Preparing for your return journey to the UK
If you’re returning to the UK from overseas, you will need to:
Check our advice on foreign travel during the coronavirus (COVID-19) pandemic and sign up for email alerts for this travel advice.
If you’re planning travel to Greece, find out what you need to know about coronavirus there in the Coronavirus section.
During the COVID-19 pandemic, it is more important than ever to get travel insurance and check it provides sufficient cover. See the FCDO’s guidance on foreign travel insurance.
A fire at the Moria camp for migrants on Lesvos caused significant damage to its facilities in the night of 8-9 September 2020, and its inhabitants were dispersed over the island. A temporary camp has been established by the authorities. Visitors to Lesvos should follow local advice, and exercise caution where appropriate.
British nationals usually make over 3 million visits to Greece annually. Most visits are trouble-free, but you should take sensible precautions to protect yourself and your belongings. See Crime
In recent years there have been occasional incidents of unrest and violence on the Eastern Aegean islands of Lesvos, Chios and Samos, most recently in response to an increase in arrivals of migrants from Turkey in March. It is possible that further incidents may arise. If you’re on these islands, you should remain vigilant, avoid any demonstrations or related large gatherings, keep up to date with developments and follow the advice of the local authorities.
The UK has left the European Union. The rules on travel to EU countries will stay the same until 31 December 2020. This page will be updated with country-specific information for travellers to Greece as things change. Sign up for email alerts and view the latest updates for UK nationals travelling to and living in Europe.
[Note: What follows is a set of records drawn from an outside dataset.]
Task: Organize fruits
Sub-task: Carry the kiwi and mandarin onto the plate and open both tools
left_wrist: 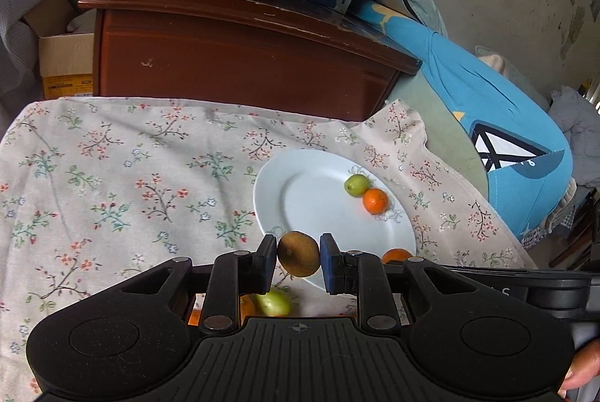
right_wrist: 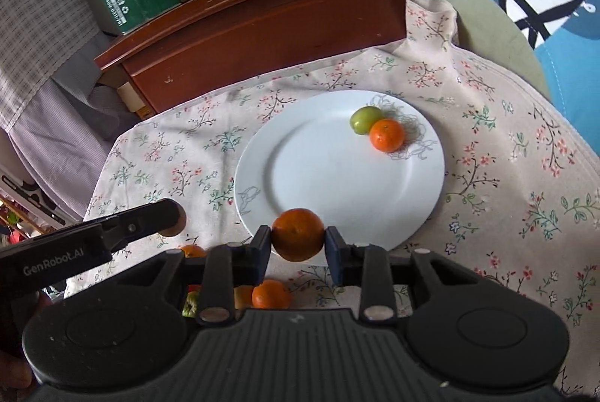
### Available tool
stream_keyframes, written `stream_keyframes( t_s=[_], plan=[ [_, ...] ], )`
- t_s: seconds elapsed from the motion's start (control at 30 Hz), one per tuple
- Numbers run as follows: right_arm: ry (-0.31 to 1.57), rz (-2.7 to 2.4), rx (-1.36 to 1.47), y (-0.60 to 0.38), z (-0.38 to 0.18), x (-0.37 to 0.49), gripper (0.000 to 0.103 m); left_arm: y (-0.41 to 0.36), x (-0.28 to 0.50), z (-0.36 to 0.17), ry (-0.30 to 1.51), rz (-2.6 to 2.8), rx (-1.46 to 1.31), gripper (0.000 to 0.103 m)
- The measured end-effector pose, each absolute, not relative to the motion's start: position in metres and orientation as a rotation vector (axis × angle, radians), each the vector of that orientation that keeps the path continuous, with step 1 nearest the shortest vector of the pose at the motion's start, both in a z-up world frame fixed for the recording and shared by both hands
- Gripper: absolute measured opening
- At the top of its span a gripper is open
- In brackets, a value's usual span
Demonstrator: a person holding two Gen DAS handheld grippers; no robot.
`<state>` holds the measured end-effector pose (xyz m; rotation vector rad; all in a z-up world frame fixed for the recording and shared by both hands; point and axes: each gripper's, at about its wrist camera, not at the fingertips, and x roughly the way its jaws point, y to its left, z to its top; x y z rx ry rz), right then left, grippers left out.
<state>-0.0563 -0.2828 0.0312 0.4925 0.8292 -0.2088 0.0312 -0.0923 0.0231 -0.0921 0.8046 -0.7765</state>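
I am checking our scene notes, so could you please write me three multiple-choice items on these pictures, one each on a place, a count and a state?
1. Where on the plate do the green fruit and the small orange lie?
A. in the middle
B. near its far right rim
C. at its near left rim

2. How many fruits lie on the plate?
A. two
B. four
C. none

3. What is between the jaws of the left gripper?
A. nothing
B. a green fruit
C. a brown fruit

Answers: 1 B, they sit together by the far right rim. 2 A, only those two rest on it. 3 C, the pads press on the brown fruit's sides.
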Motion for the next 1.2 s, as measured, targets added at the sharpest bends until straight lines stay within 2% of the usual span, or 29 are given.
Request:
stream_keyframes(
  t_s=[0.33,0.43,0.5,0.53,0.7,0.97,1.2],
  plan=[
    [0.826,-0.299,0.604,-0.317,0.018,-0.049,0.032,-0.125,0.055,-0.004,0.850,-0.800,-0.125,0.023],
    [0.823,-0.305,0.611,-0.323,0.016,-0.043,0.035,-0.132,0.060,-0.012,0.871,-0.801,-0.144,0.026],
    [0.808,-0.300,0.618,-0.326,0.016,-0.040,0.043,-0.135,0.061,-0.014,0.875,-0.809,-0.130,0.026],
    [0.798,-0.305,0.616,-0.328,0.017,-0.039,0.044,-0.136,0.061,-0.014,0.869,-0.807,-0.119,0.026],
    [0.779,-0.379,0.576,-0.343,0.016,-0.033,0.044,-0.125,0.070,-0.010,0.837,-0.742,-0.147,0.027],
    [0.796,-0.526,0.546,-0.371,-0.005,-0.028,0.044,-0.119,0.088,-0.029,0.905,-0.635,-0.128,0.027],
    [0.837,-0.429,0.516,-0.372,-0.022,-0.008,0.044,-0.133,0.084,-0.033,0.885,-0.674,-0.093,0.029]
  ],
)
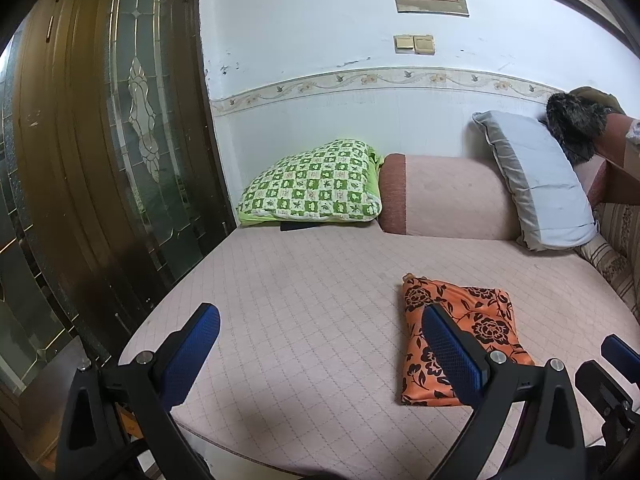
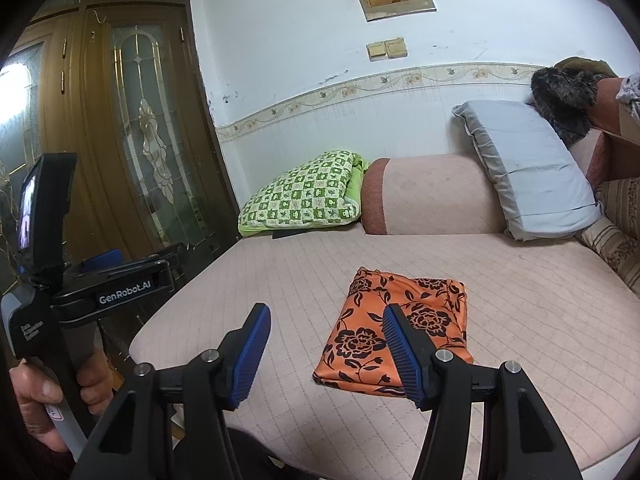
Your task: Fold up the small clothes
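Note:
An orange cloth with black flowers lies folded into a compact rectangle on the pink quilted bed. It also shows in the right wrist view. My left gripper is open and empty, held above the bed's near edge, left of the cloth. My right gripper is open and empty, above the bed just in front of the cloth. The left gripper body shows in the right wrist view, held by a hand at the far left.
A green checked pillow, a pink bolster and a grey pillow lie along the wall. A wooden door with glass panels stands left of the bed. A striped cushion sits at the right.

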`<state>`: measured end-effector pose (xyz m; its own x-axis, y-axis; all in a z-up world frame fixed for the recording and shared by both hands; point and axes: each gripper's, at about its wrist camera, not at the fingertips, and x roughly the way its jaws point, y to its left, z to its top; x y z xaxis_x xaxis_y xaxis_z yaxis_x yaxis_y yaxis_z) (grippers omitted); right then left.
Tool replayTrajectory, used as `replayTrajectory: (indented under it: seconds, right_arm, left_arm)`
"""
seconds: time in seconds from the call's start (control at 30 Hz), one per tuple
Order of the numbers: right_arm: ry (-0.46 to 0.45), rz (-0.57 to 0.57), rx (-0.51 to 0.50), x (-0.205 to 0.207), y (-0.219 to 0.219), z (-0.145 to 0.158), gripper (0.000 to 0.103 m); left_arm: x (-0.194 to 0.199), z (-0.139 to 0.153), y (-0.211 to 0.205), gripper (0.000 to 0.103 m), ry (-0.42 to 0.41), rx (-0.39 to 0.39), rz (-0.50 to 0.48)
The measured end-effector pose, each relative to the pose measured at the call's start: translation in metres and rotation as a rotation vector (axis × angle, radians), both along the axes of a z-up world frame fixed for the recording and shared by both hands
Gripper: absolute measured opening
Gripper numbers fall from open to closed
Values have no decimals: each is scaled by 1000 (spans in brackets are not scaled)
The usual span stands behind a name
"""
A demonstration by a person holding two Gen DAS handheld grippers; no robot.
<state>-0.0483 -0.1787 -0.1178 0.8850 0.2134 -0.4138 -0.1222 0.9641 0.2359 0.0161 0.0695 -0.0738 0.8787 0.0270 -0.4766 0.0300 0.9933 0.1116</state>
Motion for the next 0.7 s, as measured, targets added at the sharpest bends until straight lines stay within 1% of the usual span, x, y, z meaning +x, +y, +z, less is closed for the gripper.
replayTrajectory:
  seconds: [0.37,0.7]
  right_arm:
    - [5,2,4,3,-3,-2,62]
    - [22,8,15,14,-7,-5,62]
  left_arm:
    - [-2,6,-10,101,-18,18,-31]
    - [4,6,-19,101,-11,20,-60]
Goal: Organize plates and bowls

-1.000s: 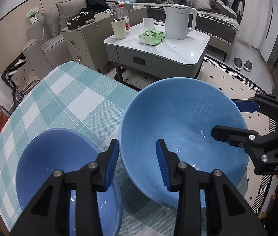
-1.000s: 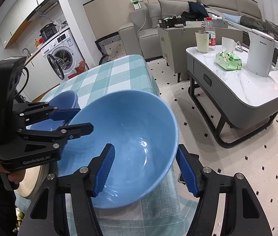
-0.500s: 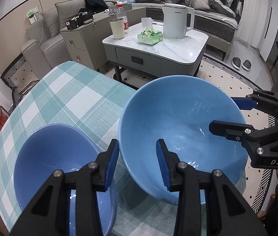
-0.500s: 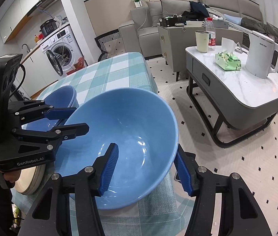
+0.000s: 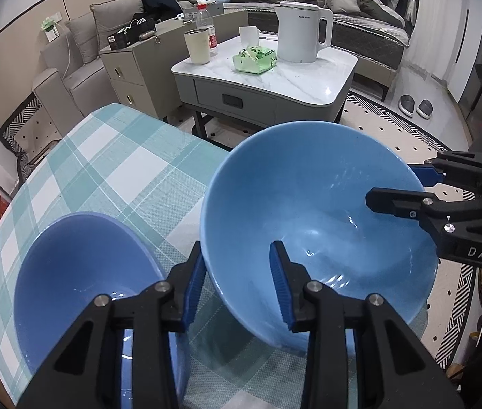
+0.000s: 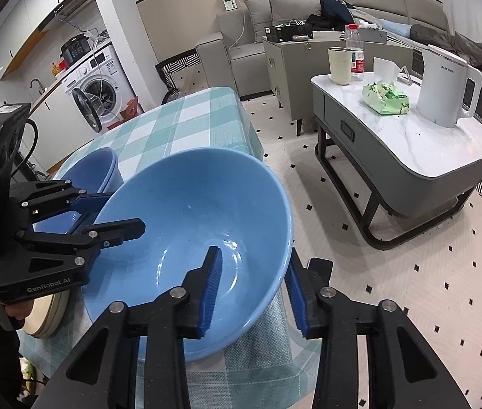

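A large light-blue bowl (image 5: 316,211) is tilted above the checked table (image 5: 104,170). My left gripper (image 5: 237,283) straddles its near rim with one finger inside and one outside. My right gripper (image 6: 253,289) straddles the opposite rim of the same bowl (image 6: 193,238) the same way, its jaws closing on the wall. A smaller darker blue bowl (image 5: 80,279) sits on the table to the left, also in the right wrist view (image 6: 94,173). A beige plate (image 6: 50,313) lies under the left gripper.
The table edge drops off beside the large bowl. A marble coffee table (image 6: 411,143) with a white kettle (image 6: 445,88), tissue pack and cup stands beyond on the tiled floor. A sofa and a washing machine (image 6: 98,92) are further back.
The right gripper's jaws have narrowed around the large bowl's rim. The bowl has lifted and tilted slightly, held between both grippers.
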`<state>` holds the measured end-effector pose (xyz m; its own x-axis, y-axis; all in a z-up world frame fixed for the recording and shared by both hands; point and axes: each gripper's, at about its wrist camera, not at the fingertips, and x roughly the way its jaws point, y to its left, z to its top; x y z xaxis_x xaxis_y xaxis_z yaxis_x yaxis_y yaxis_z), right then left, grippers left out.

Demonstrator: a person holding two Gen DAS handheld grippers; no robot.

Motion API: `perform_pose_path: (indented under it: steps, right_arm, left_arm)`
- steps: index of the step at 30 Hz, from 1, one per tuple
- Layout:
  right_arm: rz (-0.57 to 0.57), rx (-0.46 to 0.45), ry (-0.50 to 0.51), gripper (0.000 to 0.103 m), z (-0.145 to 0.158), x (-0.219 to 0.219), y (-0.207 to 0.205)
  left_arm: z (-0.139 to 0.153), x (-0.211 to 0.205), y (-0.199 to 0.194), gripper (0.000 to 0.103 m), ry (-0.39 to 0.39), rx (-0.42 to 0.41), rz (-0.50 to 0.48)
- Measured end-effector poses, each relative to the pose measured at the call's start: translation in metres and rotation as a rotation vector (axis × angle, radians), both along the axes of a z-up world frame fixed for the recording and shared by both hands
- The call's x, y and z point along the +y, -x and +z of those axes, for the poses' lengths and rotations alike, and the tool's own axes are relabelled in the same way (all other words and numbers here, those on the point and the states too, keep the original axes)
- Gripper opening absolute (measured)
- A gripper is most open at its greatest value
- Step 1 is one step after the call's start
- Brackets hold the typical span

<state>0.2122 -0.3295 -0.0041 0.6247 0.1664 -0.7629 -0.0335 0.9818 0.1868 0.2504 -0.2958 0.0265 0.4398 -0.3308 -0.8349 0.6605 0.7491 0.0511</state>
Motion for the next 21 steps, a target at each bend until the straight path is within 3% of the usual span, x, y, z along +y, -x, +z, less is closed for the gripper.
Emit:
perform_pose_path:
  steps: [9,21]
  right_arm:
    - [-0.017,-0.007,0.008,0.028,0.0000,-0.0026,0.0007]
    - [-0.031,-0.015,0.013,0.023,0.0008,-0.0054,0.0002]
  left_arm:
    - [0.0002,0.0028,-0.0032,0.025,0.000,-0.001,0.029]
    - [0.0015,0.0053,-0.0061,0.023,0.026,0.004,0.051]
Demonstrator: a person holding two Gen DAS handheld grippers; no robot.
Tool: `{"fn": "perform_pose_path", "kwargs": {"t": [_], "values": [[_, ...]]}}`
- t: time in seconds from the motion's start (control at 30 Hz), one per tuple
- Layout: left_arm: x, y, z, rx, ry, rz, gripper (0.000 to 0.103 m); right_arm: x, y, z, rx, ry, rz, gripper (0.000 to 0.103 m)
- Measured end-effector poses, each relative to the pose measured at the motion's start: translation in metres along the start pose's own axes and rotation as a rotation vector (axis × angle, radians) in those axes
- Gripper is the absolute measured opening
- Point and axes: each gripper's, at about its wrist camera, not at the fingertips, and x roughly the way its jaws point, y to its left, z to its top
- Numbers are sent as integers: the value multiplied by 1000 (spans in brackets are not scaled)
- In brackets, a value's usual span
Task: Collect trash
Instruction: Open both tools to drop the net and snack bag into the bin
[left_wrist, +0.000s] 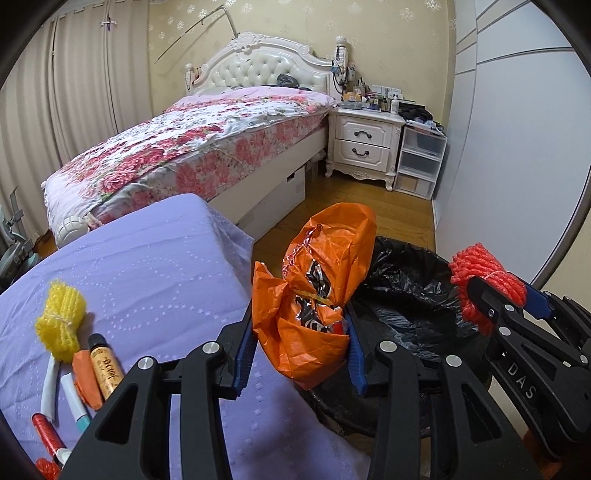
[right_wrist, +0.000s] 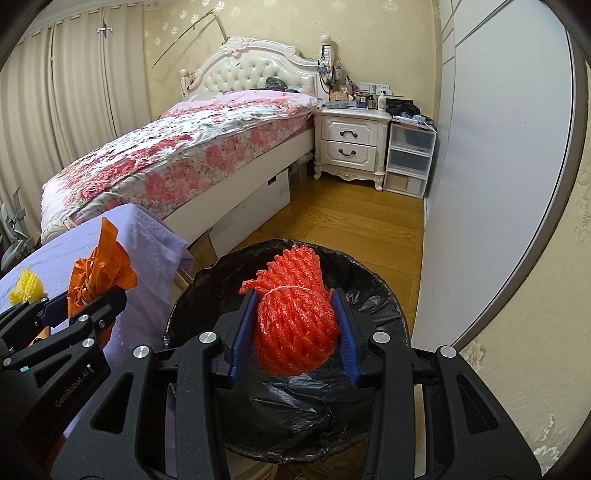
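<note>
— Trash first, from the left: what lies on the purple-covered counter (left_wrist: 155, 266)?
— A yellow foam net (left_wrist: 61, 319), a small brown bottle (left_wrist: 102, 367) against an orange scrap (left_wrist: 85, 380), two white tubes (left_wrist: 50, 384) and a red spool (left_wrist: 46, 432), all loose near the front edge.
— And the left tongs (left_wrist: 299, 354)?
— Clamped on a crumpled orange foil wrapper (left_wrist: 314, 295), blue pads pressing both sides, held at the counter's right edge just beside the bin (left_wrist: 406, 295).
— The bin?
— Black liner, standing on the wooden floor (right_wrist: 351, 221).
— And the right tongs (right_wrist: 293, 332)?
— Gripping a red foam net (right_wrist: 295, 317) tied with string, held directly above the bin's open mouth.
</note>
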Motion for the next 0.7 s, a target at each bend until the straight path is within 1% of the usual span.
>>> {"fn": "perform_pose_path", "kwargs": {"t": [0.03, 0.1, 0.13, 0.17, 0.23, 0.47, 0.7], "values": [[2, -1, 0, 6, 2, 0, 43, 3, -1, 1, 3, 4, 0, 39], [6, -3, 0, 9, 4, 3, 49, 7, -2, 0, 6, 12, 0, 40], [6, -4, 0, 9, 4, 6, 58, 10, -2, 0, 9, 16, -2, 44], [6, -4, 0, 6, 1, 11, 69, 11, -2, -1, 16, 17, -7, 52], [5, -3, 0, -9, -9, 20, 75, 12, -4, -1, 32, 12, -12, 57], [-5, 5, 1, -30, -12, 42, 80, 6, -8, -1, 50, 7, -37, 58], [-24, 18, -1, -55, -4, 72, 81, -5, 1, -1, 31, -2, -22, 58]]}}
If you’re living in or moving to Greece, visit our Living in Greece guide in addition to this travel advice.
There are regular strikes, sometimes called at short notice that can cause disruption to public transport (including air travel and ports), as well as road networks and borders. You should avoid all demonstrations and follow the advice given by local security authorities. See Strikes and demonstrations
Localised or severe weather extremes, including wildfires, can affect areas of Greece over the extended summer period. See Natural disasters
Terrorist attacks in Greece can’t be ruled out. See Terrorism
The Greek police won’t accept rowdy or indecent behaviour, especially where excessive drinking is involved. Greek courts impose heavy fines or prison sentences on people who behave indecently. Your travel insurance may not cover you after drinking. See Local laws and customs
The emergency services number in Greece is 112. Calling 999 from a UK mobile in Greece will automatically transfer you to the Greek emergency services.
If you’re abroad and you need emergency help from the UK government, contact the nearest British embassy, consulate or high commission.
The Overseas Business Risk service offers information and advice for British companies operating overseas on how to manage political, economic, and business security-related risks.